Insect virus in cancer therapy

For the first time, a research team from the NUS Department of Biological Sciences and the Institute of Bioengineeing and Nanotechnology has demonstrated the effectiveness of a virus isolated from insects, in cancer therapy -- in an animal model. Findings of their research were published in a paper, Recombinant Baculovirus Containing the Diphtheria Toxin A Gene for Malignant Glioma Therapy carried in the journal, Cancer Research (June 2006).


Associate Professor Wang Shu who leads the project in NUS, explained that the insect virus (known as baculovirus) as a vector or vehicle to deliver therapeutic genetic materials into the body, has been known some 10 years ago. But its effectiveness in cancer therapy has not been demonstrated -- until now.

BACULOVIRUS: They belong to larger-sized virus family and are good vectors as they do not replicate in human cells. "Glioma" is a type of primary central nervous system tumour that arises from mutation of glial cells, with great tendency to invade aggressively into the brain. Grade 4 gliomas or gliobastoma multiforme is currently almost incurable. Even with surgical intervention, radiotherapy, and chemotherapy, patients with gliobastoma multiforme usually die within a year, with only a few patients surviving longer than three years. Gene therapy would be a promising form of treatment for such cancer -- using various types of viral vectors with gene expression regulation elements. Virus is a good vector because it penetrates easily into cells of our body.

Associate Professor Wang's research has shown in vitro and in vivo, that the baculovirus is an excellent vector for carrying therapeutic genes into the brain-- enabling the therapeutic genes to reach their targets to eliminate tumour cells. The research team used the baculovirus Autographa californica multiple nucleopolyhedrovirus in their experiments -- a virus traditionally used as biopesticides to kill infected insects.

His team found that with mammalian expression promoters (to regulate the expression of therapeutic genes once introduced into the body) recombinant baculoviruses provide high transduction efficiencies in many different types of cells and tissues, including several tumour cell lines.

"One of the greatest advantages of using baculovirus as a vector is that it does not replicate in human cells, unlike mammalian virus in the human body," said Associate Professor Wang.
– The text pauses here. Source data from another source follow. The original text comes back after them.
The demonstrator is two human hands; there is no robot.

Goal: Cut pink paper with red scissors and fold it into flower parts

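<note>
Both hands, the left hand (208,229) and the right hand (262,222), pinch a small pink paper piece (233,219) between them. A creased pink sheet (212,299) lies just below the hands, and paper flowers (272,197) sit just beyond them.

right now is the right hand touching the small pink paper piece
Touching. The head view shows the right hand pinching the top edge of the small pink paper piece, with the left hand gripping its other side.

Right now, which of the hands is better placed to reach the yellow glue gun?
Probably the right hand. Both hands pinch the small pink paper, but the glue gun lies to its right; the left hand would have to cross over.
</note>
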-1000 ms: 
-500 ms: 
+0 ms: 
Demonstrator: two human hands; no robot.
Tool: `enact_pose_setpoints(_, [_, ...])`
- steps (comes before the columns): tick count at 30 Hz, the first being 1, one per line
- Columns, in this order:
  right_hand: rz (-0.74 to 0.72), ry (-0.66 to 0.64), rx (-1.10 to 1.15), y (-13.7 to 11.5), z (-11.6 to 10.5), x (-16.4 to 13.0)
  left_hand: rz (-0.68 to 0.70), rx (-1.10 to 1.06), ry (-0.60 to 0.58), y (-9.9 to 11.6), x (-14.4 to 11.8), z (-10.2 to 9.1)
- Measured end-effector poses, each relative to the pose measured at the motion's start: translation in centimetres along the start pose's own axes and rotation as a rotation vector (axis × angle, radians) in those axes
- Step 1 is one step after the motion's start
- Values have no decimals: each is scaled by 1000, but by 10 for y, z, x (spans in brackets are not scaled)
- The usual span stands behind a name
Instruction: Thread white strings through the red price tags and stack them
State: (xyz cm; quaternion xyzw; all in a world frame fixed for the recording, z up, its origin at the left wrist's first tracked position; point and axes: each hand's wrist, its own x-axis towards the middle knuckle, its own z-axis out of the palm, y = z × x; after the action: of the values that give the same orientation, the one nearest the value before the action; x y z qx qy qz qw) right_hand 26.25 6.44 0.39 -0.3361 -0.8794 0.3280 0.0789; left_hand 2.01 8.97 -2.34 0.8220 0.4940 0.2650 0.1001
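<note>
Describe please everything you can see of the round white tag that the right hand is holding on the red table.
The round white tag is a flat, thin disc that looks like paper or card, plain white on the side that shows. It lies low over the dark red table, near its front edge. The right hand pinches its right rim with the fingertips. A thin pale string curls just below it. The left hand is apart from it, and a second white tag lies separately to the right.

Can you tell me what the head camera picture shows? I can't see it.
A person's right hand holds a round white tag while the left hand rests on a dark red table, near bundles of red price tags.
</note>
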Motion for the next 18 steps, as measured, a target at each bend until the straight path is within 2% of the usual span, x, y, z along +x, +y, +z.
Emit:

Another advantage is that the human body, commonly exposed to mammalian viruses, readily rejects them through its immune responses -- which is not the case for insect virus. And because of its bigger size, it can deliver a large functional gene or multiple genes into the human body to carry out their therapeutic work. Baculovirus belongs to the family of large-sized viruses. Its rod-shaped body measures about 200 to 300-nanometre long, with diameters of 20 to 38 nanometers.

The team's recombinant baculovirus vector carried the Diphtheria Toxin A Gene (DT-A) gene which has been tested in cancer therapy. This bacterial protein is highly toxic, inhibiting protein synthesis and hence, able to kills cancer cells. Once introduced into the body by the baculovirus vector, it would be triggered to work by a protein (the glial fibrillary acidic protein, GEAP) which is also engineered into the vector. Due to its high toxicity, the use of DT-A requires the use of a "promoter" to control its expression and to avoid killing of non-target cells.

"Although baculoviruses seem to be more prone to infect glial cells than neurons in the brain, we would still need the use of a glial cell-specific promoter to reduce potential side effects on neurons caused by over expression of the therapeutic gene, especially when a toxin gene like DT-A is used," explained Associate Professor Wang.

"Further development in the use of this insect virus vector would certainly open up new opportunities for virus-mediated gene therapy for other diseases," he added.

Offering an optimistic glimpse into the future, he said: "One day, we may be able to introduce viral vectors carrying new therapeutic genes, like siRNAs. These genes have been demonstrated to be effective in killing cancer cells in vitro."